Hattingen. Nur 88,1 Prozent der Erstklässler sind geschützt. Das WHO-Ziel wurde nicht erreicht. Das Gesundheitsamt des Ennepe-Ruhr-Kreises sieht Vorbehalte bei Eltern und Ärzten.
Sie kostet die Nutzer kein Geld. Sie einfach links liegen zu lassen im Extremfall die Gesundheit, mindestens aber Nerven: die Masern-Impfung. Weil im Kreis noch immer zu wenige von ihr Gebrauch machen, schlägt die Techniker Krankenkasse Alarm, hebt mahnend den Zeigefinger und pocht auf die Zielvorgaben der Weltgesundheitsorganisation WHO. Beim Kreisgesundheitsamt nimmt man das zur Kenntnis, plädiert aber eher für Besonnenheit denn Effekthascherei.
Für die Techniker Krankenkasse steht fest: Der Impfschutz gegen Masern der Schwelmer, Gevelsberger und Ennepetaler Kinder habe sich in den letzten Jahren zwar verbessert, sei aber noch lange nicht gut genug. Jüngst verfügten 88,1 Prozent der Erstklässler über einen vollständigen Schutz gegen Masern, 2007 habe die Quote nur bei 79,8 Prozent gelegen, beruft sich die Krankenkasse auf Zahlen des Landeszentrums für Gesundheit. Das Impfziel der Weltgesundheitsorganisation von 95 Prozent haben alle drei Städte aber verfehlt, so Andrea Kleinbreuer, Sprecherin der TK. Und: Diese Quote müsse erreicht werden, um Masern auszurotten.
Dr. Hans-Joachim Boschek, Leiter des Gesundheitsamtes für den EN-Kreis, wiederum verweist darauf, dass Masern durch die weltweite Kampagne der WHO schon 2010 ausgerottet und Geschichte gewesen sein sollten.

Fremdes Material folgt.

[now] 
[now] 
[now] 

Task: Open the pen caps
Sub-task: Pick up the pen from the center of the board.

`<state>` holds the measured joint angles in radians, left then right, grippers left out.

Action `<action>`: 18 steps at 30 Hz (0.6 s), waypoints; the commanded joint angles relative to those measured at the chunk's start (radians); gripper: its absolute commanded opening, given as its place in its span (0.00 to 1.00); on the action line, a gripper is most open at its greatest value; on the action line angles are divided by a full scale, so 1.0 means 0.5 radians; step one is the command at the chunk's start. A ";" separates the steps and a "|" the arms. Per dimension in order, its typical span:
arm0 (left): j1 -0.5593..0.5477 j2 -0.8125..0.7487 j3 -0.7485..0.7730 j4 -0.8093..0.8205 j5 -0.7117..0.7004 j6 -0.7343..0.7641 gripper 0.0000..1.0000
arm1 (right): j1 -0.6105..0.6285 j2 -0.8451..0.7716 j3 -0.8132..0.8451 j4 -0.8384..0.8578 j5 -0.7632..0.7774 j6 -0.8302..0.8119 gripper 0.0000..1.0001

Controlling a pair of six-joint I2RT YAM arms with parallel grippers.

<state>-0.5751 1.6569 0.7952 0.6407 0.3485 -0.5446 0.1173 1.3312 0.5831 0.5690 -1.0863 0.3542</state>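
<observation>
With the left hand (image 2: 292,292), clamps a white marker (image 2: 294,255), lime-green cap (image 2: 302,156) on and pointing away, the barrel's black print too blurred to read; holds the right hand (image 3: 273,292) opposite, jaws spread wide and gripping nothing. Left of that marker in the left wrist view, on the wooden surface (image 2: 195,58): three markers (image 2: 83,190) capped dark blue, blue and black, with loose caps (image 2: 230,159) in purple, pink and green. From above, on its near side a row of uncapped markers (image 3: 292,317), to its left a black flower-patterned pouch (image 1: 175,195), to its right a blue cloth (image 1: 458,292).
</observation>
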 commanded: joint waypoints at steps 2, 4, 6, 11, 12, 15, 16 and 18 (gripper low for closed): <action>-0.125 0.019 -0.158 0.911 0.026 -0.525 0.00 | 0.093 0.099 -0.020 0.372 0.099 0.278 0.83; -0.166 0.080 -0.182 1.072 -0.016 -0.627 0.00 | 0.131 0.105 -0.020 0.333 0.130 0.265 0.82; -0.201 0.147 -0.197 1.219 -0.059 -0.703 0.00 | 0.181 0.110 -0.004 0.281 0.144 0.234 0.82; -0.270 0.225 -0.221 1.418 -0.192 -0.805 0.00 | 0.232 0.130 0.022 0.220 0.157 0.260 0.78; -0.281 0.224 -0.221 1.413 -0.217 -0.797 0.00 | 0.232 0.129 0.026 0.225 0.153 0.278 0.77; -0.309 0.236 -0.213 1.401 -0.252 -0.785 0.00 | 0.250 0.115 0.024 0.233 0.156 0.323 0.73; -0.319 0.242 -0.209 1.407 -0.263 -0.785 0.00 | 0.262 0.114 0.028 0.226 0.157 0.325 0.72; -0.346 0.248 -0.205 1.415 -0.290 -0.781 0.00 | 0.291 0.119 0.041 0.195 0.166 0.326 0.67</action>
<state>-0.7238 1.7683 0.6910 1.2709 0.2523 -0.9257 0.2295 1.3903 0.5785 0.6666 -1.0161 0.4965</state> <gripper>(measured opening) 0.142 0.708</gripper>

Ein Ziel, das noch immer Zukunftsmusik sei. „Wir teilen das Anliegen grundsätzlich“, sagt Boschek. Gleichwohl seien „Masern in der Regel lange nicht so dramatisch wie Pocken“. Es stimme, der Kreis sei „relativ weit weg“ von den Zielvorgaben. Das sehe allerdings bundesweit nicht viel anders aus. Und plötzliche Ausbrüche von Masern, etwa in Kindergärten, die man daraufhin schließen müsse, habe er seit Jahren in der Region so nicht mehr beobachtet. Sehr wohl zur Kenntnis genommen hat der Mediziner aber die Vorbehalte gegenüber der Impfung gerade im Bereich gebildeter Eltern und bei anthroposophischen Ärzten, die sich intensiv mit dem Instrument der Impfung auseinandersetzten. „Die einen sehen Masern als ganz normalen Reifungsprozess, durch den Kinder durch müssen“, so Boschek. Andere sähen die Interessen der Pharma-Industrie als Motor hinter den Impfungen.

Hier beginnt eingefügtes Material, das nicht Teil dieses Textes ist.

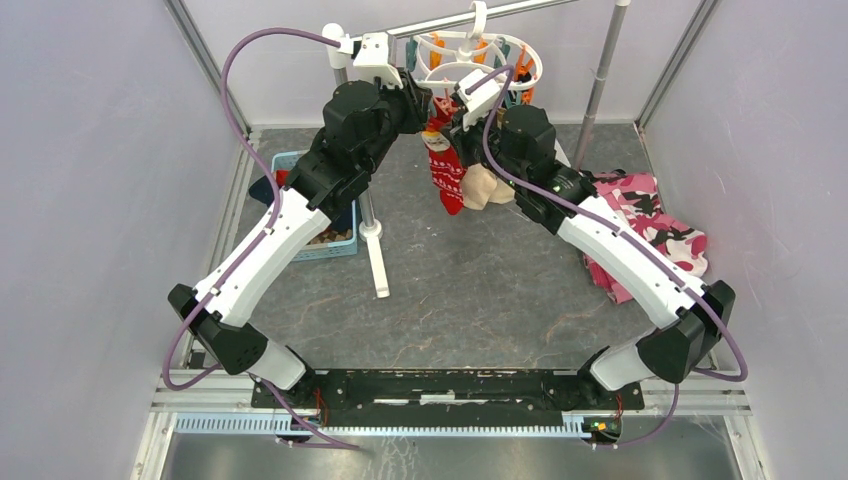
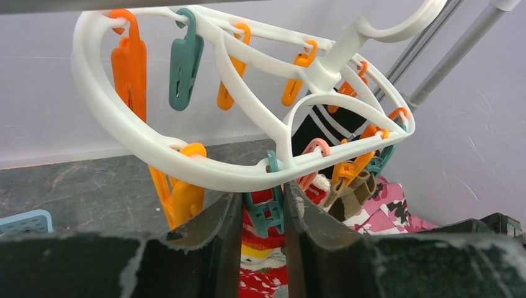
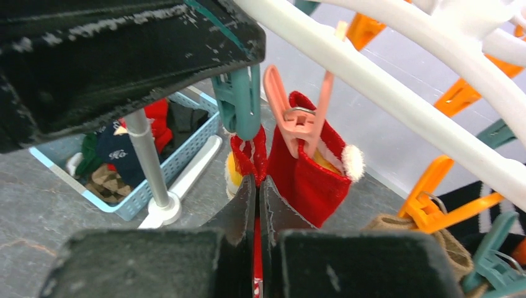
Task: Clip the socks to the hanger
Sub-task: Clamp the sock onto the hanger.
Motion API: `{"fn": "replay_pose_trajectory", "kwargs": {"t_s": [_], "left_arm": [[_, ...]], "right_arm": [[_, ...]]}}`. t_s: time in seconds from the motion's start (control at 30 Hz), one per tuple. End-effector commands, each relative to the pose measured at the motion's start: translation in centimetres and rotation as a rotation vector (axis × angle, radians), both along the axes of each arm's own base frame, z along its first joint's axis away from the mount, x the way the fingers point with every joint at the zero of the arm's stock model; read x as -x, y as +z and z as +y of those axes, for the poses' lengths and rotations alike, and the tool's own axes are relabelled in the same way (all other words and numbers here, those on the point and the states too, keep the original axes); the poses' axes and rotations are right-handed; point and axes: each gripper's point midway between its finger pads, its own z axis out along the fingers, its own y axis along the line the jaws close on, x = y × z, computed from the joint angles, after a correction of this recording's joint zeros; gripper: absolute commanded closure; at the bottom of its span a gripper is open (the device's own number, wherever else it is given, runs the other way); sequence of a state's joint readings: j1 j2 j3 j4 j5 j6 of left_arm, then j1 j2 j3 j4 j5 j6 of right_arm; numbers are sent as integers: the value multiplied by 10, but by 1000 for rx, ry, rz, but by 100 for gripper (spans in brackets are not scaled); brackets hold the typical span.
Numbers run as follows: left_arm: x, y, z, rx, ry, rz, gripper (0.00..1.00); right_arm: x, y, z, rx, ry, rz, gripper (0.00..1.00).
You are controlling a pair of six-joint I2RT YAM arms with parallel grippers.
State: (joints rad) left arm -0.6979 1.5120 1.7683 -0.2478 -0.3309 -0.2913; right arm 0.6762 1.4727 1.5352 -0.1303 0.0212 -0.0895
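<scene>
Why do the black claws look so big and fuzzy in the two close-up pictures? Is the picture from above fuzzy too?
Left wrist view: the left gripper sits right by the lens, so it looks huge and soft-edged; the hanger is sharp. Right wrist view: the right gripper blurs likewise; the red sock is clearer. Top view: even light, sharp, no strong glare.

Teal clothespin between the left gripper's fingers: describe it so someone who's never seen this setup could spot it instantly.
Find the white oval ring hanger at the back of the scene. On its near rim, the teal clothespin hangs pinched between the black fingers of the left gripper, just above the red sock. Beside it hang an orange peg and a salmon-pink peg; only this one is teal and gripped.
</scene>
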Motion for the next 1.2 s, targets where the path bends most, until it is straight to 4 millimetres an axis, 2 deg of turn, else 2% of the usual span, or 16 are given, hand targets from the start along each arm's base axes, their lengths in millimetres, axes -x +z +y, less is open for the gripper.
{"fn": "replay_pose_trajectory", "kwargs": {"t_s": [0.0,0.53,0.93,1.17], "left_arm": [[9,21,1,77,-15,-27,97],[8,19,1,97,-10,-13,98],[8,17,1,99,-9,-9,98],[7,15,1,98,-2,-3,98]], "right_arm": [[-1,29,11,-103,22,-41,100],[-1,56,10,-160,-35,-87,100],[-1,62,-3,-127,-125,-127,100],[7,76,-1,-146,-113,-147,100]]}}
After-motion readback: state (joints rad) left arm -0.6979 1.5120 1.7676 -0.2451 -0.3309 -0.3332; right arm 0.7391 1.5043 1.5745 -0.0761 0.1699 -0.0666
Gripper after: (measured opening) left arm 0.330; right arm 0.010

Im Regelfall gehen Masern gut aus
Sicher ist, „dass Masern im schlimmsten Fall zu Hirnhaut- oder Lungenentzündungen führen können. Im Regelfall gehen sie aber gut aus“, mahnt der Mediziner zur Besonnenheit. Er kann empfehlen, Vorsorgeuntersuchungen für Kinder ernst zu nehmen und den Kinderärzten zu vertrauen, wenn es um die Fragen rund um das Thema Impfung gehe. Selbst, wenn die Masern noch so glimpflich ablaufen, macht ein krankes Kind das Leben berufstätiger Eltern nicht eben leichter.